• _REQUIRED ACTION_
Reproduce word for word the line that contains "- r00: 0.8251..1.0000" and each line that follows it, stopping after the final line of the material.
:: RECORDED INFORMATION ::
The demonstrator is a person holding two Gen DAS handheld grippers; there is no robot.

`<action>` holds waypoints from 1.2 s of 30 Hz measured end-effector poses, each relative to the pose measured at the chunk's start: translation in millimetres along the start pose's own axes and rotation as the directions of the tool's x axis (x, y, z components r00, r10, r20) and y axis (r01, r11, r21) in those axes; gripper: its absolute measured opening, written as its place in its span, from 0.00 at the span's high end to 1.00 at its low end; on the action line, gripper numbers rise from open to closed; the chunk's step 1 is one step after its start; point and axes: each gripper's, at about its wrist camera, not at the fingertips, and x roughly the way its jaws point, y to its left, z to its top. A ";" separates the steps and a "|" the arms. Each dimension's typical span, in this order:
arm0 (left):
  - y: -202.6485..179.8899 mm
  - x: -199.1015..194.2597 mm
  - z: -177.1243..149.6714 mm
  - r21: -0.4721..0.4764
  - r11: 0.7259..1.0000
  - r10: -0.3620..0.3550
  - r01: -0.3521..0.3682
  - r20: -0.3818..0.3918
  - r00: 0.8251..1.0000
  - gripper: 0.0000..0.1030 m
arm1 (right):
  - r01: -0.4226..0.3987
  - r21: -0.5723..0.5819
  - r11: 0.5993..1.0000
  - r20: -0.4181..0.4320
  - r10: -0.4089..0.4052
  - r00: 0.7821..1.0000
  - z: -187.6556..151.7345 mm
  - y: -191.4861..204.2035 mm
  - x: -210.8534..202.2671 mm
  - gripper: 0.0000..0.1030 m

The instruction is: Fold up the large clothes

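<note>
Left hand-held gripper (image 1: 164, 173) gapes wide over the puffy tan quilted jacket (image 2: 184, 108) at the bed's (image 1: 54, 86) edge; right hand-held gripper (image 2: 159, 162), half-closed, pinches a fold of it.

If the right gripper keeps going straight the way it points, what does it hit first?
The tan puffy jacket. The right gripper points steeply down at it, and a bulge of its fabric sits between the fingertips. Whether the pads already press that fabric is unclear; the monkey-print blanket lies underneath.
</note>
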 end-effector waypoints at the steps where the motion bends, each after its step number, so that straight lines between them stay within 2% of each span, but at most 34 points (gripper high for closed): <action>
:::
• _RESPONSE FOR THIS EXERCISE_
  - r00: 0.8251..1.0000
  - gripper: 0.0000..0.1030 m
arm1 (right):
  - r01: -0.4226..0.3987
  - r21: -0.5723..0.5819
  - r11: 0.5993..1.0000
  - r20: -0.4181..0.4320
  - r10: -0.4089..0.4052
  - r00: 0.7821..1.0000
  - z: -187.6556..151.7345 mm
  - y: -191.4861..204.2035 mm
  - x: -210.8534..202.2671 mm
  - gripper: 0.0000..0.1030 m

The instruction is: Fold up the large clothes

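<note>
Left hand-held gripper (image 1: 164, 173) gapes wide over the puffy tan quilted jacket (image 2: 184, 108) at the bed's (image 1: 54, 86) edge; right hand-held gripper (image 2: 159, 162), half-closed, pinches a fold of it.

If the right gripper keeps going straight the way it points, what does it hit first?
The tan puffy jacket. The right gripper points steeply down at it, and a bulge of its fabric sits between the fingertips. Whether the pads already press that fabric is unclear; the monkey-print blanket lies underneath.
</note>
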 end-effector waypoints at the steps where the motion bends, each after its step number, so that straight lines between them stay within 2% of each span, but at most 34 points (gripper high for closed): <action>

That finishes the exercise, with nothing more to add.